_EXERCISE PROMPT:_ Would you please print the data a second time, exactly as it stands?

_DATASET EXCERPT:_
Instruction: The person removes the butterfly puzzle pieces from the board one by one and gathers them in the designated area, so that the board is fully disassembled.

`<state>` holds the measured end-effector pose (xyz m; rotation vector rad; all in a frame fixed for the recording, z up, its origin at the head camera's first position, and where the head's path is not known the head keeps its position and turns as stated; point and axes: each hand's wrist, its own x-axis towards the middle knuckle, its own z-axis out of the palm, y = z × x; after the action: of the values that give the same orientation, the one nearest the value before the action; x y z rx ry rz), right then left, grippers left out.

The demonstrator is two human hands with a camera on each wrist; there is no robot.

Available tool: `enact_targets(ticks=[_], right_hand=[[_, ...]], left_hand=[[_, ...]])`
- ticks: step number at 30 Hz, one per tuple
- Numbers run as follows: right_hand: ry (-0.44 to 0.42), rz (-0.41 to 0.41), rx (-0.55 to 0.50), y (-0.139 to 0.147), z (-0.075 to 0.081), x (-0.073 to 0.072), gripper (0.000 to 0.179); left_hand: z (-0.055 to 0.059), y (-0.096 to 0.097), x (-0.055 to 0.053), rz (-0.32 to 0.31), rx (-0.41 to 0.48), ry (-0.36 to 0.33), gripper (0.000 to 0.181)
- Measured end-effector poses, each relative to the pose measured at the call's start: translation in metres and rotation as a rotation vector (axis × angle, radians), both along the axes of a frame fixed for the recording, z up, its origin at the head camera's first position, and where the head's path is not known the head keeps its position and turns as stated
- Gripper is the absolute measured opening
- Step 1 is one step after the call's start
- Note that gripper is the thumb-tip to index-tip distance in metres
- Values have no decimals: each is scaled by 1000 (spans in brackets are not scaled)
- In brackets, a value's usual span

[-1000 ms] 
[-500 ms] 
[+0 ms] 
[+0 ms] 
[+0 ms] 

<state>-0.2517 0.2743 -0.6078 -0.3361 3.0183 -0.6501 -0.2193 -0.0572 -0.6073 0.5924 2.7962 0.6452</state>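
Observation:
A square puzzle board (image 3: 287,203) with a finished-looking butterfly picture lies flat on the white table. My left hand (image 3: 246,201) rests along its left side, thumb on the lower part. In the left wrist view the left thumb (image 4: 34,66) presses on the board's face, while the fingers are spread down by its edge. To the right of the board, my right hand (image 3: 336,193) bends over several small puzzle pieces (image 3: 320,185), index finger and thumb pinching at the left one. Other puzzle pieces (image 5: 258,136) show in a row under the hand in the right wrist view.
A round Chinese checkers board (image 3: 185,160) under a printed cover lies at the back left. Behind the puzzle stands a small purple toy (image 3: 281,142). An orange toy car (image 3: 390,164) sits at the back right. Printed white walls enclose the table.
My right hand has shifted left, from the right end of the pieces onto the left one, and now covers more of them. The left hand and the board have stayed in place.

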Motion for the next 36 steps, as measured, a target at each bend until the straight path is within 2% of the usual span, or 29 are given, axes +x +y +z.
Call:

_REPLY:_
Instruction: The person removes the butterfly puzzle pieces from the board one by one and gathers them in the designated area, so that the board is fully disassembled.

`<state>` holds the measured end-effector pose (xyz m; rotation vector rad; all in a frame fixed for the recording, z up, its origin at the head camera's first position, and where the head's path is not known the head keeps its position and turns as stated; point and axes: each hand's wrist, its own x-axis towards the middle knuckle, its own z-axis out of the palm, y = z × x; after the action: of the values that give the same orientation, the one nearest the value before the action; x y z rx ry rz), right then left, grippers left out.

The demonstrator is two human hands with a camera on each wrist; there is no robot.

Available tool: `enact_targets(ticks=[_], right_hand=[[_, ...]], left_hand=[[_, ...]])`
- ticks: step number at 30 Hz, one per tuple
- Numbers run as follows: right_hand: ry (-0.44 to 0.42), rz (-0.41 to 0.41), rx (-0.55 to 0.50), y (-0.139 to 0.147), z (-0.075 to 0.081), x (-0.073 to 0.072), gripper (0.000 to 0.179); left_hand: z (-0.055 to 0.059), y (-0.096 to 0.097), x (-0.055 to 0.053), rz (-0.32 to 0.31), rx (-0.41 to 0.48), ry (-0.36 to 0.33), gripper (0.000 to 0.181)
- Measured end-effector poses, each relative to the pose measured at the call's start: translation in metres and rotation as a rotation vector (axis × angle, radians), both along the axes of a frame fixed for the recording, z up, its origin at the head camera's first position, and where the head's path is not known the head keeps its position and turns as stated
- Gripper is the absolute measured opening
- Step 1 is one step after the call's start
- Note that gripper is the thumb-tip to index-tip distance in metres
- Values have no decimals: each is scaled by 1000 (spans in brackets are not scaled)
- In brackets, a value's usual span

[-1000 ms] 
[-500 ms] 
[+0 ms] 
[+0 ms] 
[+0 ms] 

<state>-0.2517 0.2743 -0.6078 -0.3361 3.0183 -0.6501 -0.2193 -0.0572 -0.6073 0.5924 2.7962 0.6452</state>
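Observation:
A square puzzle board (image 3: 287,203) with a finished-looking butterfly picture lies flat on the white table. My left hand (image 3: 246,201) rests along its left side, thumb on the lower part. In the left wrist view the left thumb (image 4: 34,66) presses on the board's face, while the fingers are spread down by its edge. To the right of the board, my right hand (image 3: 336,193) bends over several small puzzle pieces (image 3: 320,185), index finger and thumb pinching at the left one. Other puzzle pieces (image 5: 258,136) show in a row under the hand in the right wrist view.
A round Chinese checkers board (image 3: 185,160) under a printed cover lies at the back left. Behind the puzzle stands a small purple toy (image 3: 281,142). An orange toy car (image 3: 390,164) sits at the back right. Printed white walls enclose the table.
My right hand has shifted left, from the right end of the pieces onto the left one, and now covers more of them. The left hand and the board have stayed in place.
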
Motion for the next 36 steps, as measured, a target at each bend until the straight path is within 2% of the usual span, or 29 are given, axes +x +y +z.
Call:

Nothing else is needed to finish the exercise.